EXERCISE GOAL:
Copy out all lines of the material below in which "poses" occurs.

RECORD EXTRACTS:

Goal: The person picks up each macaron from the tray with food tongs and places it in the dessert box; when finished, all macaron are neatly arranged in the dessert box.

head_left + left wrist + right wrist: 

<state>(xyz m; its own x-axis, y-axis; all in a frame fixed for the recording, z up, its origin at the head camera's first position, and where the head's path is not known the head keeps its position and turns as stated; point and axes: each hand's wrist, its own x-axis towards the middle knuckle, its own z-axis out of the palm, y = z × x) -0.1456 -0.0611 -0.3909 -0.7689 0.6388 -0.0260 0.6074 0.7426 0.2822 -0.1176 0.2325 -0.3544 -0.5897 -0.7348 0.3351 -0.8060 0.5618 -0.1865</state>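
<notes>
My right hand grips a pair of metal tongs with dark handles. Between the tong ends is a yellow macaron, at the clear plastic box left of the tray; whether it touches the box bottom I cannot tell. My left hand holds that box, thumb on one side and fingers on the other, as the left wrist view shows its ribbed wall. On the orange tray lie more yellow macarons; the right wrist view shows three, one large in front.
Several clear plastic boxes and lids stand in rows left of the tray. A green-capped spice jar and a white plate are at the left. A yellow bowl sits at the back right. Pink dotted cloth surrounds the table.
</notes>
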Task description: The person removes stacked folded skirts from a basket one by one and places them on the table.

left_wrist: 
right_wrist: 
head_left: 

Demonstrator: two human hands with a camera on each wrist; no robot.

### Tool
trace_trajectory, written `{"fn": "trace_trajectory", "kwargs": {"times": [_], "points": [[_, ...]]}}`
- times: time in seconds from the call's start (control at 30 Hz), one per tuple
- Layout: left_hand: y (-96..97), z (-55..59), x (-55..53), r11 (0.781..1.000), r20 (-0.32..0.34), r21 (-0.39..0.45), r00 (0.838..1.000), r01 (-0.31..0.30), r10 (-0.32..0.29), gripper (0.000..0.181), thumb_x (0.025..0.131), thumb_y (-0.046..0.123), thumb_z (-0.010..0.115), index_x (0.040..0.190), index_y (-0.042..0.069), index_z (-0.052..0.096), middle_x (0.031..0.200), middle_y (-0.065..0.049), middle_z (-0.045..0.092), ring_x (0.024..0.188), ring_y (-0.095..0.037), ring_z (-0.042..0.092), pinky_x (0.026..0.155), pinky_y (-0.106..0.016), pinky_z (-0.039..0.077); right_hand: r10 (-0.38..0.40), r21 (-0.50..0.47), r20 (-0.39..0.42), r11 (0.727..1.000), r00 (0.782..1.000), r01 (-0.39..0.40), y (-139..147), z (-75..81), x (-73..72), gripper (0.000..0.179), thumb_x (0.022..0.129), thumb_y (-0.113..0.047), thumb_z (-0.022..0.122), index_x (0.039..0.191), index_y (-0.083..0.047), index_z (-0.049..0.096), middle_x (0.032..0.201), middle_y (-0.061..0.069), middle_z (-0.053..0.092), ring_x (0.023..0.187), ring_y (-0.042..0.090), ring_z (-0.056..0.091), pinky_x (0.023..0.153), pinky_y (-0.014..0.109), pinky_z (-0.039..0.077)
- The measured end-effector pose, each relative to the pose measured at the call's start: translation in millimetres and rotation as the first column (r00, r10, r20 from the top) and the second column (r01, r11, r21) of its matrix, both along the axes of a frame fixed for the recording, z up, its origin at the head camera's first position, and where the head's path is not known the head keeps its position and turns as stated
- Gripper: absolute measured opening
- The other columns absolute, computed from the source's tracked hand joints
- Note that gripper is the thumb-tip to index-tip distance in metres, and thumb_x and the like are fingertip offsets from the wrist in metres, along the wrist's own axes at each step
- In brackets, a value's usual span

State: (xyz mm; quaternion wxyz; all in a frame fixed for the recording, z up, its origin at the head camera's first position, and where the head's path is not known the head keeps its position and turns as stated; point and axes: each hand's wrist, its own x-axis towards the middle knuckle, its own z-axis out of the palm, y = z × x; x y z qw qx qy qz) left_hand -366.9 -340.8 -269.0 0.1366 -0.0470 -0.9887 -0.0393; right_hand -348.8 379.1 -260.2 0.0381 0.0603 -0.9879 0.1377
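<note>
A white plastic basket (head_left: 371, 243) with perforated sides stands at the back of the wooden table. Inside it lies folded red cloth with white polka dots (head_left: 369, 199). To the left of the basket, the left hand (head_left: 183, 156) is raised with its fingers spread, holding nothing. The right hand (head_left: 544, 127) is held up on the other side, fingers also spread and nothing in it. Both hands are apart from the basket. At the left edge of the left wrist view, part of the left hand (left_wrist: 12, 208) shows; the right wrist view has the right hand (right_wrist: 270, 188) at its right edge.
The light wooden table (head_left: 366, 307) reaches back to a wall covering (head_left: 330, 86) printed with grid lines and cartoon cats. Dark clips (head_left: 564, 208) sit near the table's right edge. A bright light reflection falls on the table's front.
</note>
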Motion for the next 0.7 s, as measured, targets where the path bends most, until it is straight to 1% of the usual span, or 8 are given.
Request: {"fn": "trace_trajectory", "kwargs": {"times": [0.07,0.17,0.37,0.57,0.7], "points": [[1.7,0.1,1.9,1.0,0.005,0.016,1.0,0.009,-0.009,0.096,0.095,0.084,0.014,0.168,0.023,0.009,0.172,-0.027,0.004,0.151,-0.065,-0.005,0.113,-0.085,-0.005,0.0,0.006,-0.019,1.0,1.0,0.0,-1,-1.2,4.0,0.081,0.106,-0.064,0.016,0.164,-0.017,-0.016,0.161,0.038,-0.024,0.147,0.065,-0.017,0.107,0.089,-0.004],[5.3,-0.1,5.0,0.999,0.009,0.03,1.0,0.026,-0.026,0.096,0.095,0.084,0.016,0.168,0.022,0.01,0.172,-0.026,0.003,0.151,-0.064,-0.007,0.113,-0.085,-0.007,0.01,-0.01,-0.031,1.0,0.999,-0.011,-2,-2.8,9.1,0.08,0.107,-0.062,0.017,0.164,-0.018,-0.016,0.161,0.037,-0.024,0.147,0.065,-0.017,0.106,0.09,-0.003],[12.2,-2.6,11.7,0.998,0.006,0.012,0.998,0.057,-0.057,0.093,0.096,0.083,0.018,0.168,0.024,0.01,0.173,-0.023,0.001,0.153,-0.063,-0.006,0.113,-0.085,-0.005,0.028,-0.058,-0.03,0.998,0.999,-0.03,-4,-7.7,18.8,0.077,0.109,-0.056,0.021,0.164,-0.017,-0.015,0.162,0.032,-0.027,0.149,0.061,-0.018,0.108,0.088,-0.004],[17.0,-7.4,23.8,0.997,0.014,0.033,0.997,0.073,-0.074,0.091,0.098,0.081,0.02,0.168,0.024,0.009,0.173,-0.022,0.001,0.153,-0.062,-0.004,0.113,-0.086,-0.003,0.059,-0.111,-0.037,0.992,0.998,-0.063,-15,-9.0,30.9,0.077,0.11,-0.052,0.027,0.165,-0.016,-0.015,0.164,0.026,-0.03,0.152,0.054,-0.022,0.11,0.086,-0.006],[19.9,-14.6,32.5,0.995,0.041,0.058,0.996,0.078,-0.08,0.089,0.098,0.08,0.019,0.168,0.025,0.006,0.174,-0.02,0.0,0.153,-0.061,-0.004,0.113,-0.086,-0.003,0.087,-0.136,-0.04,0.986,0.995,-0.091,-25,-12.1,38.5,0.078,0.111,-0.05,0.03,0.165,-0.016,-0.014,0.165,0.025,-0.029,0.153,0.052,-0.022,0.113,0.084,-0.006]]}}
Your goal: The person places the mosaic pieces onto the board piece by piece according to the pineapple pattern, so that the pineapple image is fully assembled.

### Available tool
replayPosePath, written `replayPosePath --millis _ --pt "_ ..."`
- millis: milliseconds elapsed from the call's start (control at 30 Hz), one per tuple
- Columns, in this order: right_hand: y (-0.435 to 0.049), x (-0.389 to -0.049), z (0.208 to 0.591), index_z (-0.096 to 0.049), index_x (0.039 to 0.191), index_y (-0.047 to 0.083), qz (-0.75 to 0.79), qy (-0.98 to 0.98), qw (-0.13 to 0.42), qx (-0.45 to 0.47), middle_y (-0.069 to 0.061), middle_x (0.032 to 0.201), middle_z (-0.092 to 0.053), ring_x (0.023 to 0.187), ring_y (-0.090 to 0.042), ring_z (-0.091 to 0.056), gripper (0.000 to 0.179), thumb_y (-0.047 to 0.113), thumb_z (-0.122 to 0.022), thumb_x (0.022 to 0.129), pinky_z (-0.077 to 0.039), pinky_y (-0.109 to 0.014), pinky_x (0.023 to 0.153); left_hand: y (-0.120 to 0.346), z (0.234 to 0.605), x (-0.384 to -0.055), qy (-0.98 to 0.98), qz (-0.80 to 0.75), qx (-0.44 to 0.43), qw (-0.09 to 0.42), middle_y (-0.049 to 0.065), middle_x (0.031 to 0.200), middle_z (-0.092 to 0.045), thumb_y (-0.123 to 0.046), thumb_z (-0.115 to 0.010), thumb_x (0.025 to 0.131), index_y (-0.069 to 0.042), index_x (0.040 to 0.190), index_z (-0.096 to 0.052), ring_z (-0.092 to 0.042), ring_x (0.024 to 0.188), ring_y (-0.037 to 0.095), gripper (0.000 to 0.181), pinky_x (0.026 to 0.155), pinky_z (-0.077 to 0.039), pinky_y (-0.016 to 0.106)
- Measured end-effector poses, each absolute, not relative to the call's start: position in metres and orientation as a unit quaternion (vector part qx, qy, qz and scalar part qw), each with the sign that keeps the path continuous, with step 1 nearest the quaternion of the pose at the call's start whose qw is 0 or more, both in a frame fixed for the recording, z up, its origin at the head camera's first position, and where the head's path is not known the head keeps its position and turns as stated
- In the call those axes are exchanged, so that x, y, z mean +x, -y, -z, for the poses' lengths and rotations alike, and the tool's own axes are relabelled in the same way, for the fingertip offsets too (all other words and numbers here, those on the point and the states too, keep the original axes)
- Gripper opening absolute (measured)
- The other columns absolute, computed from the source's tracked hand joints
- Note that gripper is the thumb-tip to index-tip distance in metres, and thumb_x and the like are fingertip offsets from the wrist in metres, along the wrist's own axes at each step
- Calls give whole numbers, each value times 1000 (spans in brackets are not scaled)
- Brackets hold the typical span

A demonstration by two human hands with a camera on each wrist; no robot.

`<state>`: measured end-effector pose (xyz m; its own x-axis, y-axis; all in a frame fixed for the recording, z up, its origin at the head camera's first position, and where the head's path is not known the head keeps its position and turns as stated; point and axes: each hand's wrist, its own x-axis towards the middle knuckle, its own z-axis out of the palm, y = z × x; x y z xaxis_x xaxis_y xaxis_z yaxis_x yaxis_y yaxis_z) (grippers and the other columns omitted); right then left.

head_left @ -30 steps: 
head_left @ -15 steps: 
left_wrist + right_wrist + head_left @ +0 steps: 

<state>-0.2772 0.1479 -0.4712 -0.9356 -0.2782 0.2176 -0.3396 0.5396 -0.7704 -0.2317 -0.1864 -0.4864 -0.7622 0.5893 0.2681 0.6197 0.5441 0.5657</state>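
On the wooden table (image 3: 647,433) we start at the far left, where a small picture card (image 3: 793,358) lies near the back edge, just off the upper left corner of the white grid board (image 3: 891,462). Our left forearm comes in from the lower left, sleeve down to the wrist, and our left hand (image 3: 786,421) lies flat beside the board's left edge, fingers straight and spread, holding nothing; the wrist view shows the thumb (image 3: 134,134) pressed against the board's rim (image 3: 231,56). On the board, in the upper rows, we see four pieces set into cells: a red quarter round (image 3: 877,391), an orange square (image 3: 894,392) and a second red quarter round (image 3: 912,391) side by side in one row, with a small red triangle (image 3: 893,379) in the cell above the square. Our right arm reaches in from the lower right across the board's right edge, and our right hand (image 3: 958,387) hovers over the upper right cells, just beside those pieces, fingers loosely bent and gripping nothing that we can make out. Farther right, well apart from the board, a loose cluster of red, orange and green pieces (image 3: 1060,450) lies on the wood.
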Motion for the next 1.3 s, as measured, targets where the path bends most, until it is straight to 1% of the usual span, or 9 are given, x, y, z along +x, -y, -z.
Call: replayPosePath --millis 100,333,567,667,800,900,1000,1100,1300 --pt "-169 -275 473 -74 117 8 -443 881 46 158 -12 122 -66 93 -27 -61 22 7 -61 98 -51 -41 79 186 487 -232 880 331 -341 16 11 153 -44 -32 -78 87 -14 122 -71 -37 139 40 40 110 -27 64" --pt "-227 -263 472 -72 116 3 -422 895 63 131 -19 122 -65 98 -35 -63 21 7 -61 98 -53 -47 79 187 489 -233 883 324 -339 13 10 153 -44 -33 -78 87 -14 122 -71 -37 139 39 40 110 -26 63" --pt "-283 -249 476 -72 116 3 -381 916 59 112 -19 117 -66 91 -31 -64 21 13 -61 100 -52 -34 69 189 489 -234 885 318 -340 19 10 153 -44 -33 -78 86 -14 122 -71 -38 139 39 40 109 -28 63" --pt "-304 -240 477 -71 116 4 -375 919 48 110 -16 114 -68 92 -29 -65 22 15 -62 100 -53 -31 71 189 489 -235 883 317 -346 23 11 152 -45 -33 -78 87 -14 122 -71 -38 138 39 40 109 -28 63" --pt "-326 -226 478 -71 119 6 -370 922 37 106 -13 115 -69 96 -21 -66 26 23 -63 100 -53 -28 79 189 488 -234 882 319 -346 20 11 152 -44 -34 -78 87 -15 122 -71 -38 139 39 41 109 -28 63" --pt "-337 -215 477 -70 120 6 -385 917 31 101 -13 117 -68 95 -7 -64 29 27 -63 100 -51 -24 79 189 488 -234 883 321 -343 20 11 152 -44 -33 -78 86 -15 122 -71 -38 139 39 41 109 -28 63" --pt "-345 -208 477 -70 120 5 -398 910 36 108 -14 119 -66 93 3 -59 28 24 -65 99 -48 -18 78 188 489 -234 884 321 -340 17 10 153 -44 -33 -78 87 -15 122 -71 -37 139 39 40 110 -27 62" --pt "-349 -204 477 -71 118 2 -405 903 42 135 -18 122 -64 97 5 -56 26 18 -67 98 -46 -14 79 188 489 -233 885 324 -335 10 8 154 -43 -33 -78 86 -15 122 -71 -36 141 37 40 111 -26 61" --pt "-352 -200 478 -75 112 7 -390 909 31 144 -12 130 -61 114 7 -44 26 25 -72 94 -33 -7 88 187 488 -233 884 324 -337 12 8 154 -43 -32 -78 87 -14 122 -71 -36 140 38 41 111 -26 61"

SOLUTION FOR THIS PROBLEM:
- Measured end-effector poses, each absolute, not relative to the call's start: position in metres and orientation as a unit quaternion (vector part qx, qy, qz and scalar part qw), each with the sign that keeps the path continuous, with step 1 nearest the quaternion of the pose at the call's start whose qw is 0 or more, both in a frame fixed for the recording, z up, its origin at the head camera's first position, and where the head's path is not known the head keeps its position and turns as stated
- In the call those axes are exchanged, so that x, y, z mean +x, -y, -z, for the poses' lengths and rotations alike, and the tool's own axes are relabelled in the same way, for the fingertip offsets too (all other words and numbers here, those on the point and the states too, keep the original axes)

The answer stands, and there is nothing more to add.